TASK STATEMENT:
Nothing but the lines below from the one containing "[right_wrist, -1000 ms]" through the one containing "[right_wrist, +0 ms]" should appear in the answer, exact and without pictures.
--- PROVIDED DATA ---
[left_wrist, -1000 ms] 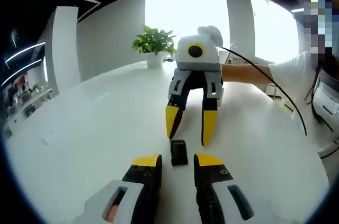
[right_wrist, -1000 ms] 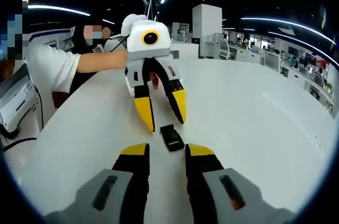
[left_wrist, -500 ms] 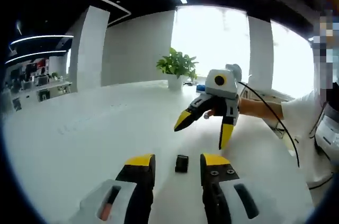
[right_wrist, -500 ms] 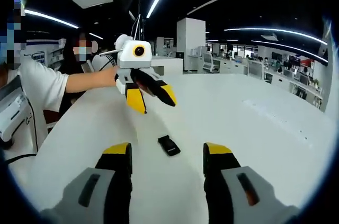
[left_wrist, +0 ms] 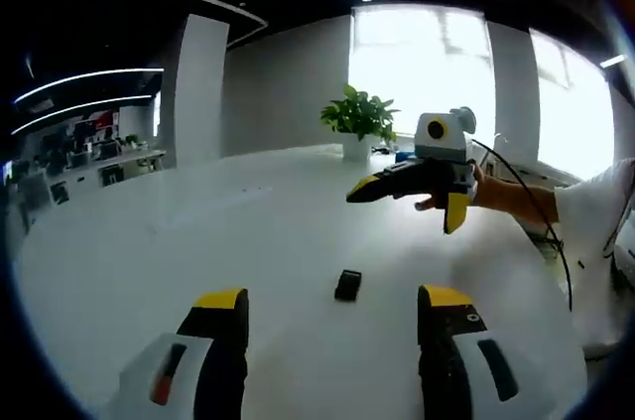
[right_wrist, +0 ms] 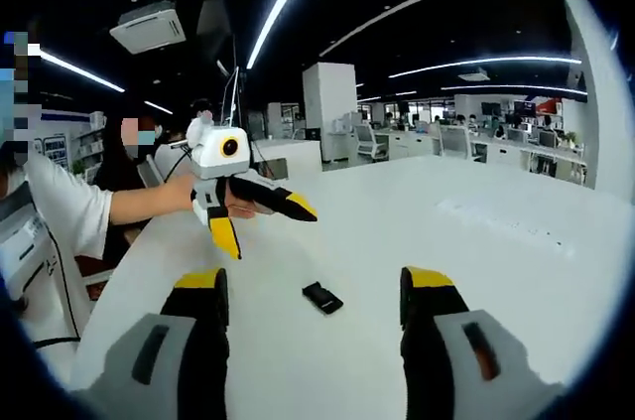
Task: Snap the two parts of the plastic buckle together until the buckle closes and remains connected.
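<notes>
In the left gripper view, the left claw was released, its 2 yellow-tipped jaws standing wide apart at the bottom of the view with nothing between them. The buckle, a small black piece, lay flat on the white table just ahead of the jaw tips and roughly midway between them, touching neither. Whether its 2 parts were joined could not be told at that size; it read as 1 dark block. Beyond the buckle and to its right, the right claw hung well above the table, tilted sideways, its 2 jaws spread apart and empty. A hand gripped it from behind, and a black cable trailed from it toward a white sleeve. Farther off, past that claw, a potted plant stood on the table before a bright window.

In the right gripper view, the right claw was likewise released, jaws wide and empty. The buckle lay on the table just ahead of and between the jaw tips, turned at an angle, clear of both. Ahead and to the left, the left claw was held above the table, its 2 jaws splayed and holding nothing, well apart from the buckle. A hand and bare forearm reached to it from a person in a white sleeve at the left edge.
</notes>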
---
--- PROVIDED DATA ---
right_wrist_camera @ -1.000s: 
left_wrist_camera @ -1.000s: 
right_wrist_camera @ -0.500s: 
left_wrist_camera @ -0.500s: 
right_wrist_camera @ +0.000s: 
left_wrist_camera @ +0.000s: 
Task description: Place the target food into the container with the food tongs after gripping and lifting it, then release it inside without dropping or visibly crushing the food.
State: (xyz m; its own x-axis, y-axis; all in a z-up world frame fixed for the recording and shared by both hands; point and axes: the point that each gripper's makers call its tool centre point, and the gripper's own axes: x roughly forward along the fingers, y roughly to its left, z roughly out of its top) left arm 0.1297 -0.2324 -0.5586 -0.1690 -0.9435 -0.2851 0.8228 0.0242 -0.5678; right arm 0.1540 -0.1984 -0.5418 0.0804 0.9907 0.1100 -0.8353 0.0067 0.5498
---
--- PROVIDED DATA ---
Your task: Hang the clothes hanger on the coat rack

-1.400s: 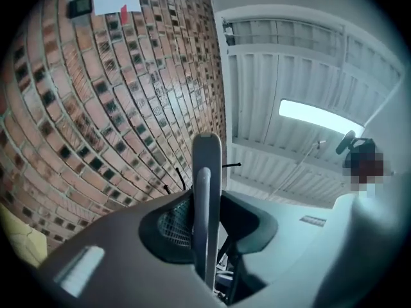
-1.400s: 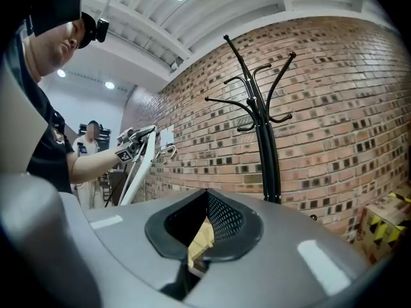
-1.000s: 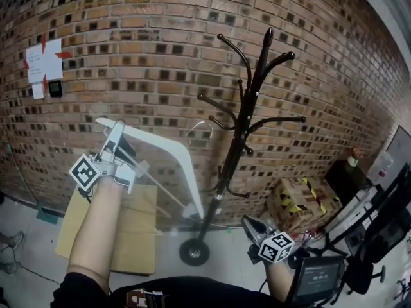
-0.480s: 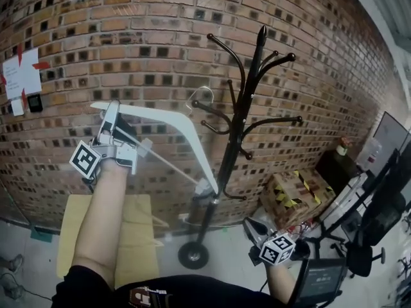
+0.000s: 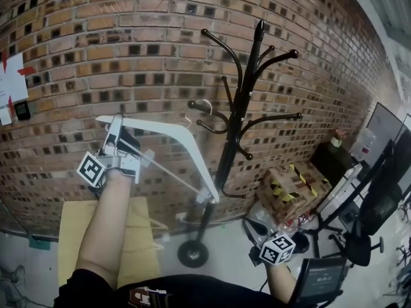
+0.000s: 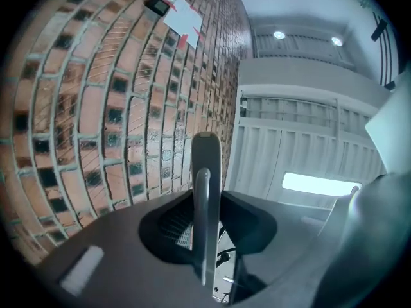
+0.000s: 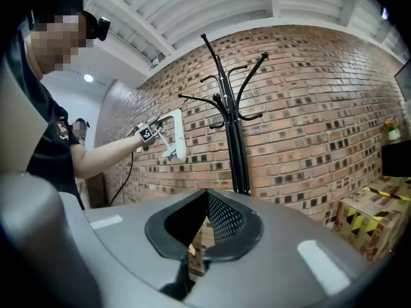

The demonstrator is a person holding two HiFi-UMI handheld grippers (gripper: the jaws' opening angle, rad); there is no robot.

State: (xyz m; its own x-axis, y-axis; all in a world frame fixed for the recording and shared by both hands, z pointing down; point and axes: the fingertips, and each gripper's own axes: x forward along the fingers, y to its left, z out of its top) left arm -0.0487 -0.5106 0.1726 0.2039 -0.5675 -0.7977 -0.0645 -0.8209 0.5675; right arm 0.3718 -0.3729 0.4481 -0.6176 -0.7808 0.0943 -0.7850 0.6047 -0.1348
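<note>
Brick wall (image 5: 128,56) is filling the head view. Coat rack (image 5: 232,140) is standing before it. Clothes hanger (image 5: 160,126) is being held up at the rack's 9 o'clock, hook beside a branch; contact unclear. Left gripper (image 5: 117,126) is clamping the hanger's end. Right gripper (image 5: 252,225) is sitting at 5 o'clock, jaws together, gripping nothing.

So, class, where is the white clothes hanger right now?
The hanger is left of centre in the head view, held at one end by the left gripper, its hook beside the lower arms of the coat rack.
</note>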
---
RESPONSE FOR THIS EXERCISE:
[right_wrist, -1000 ms] 
[left_wrist, -500 ms] 
[right_wrist, -500 ms] 
[left_wrist, +0 ms] 
[right_wrist, +0 ms] 

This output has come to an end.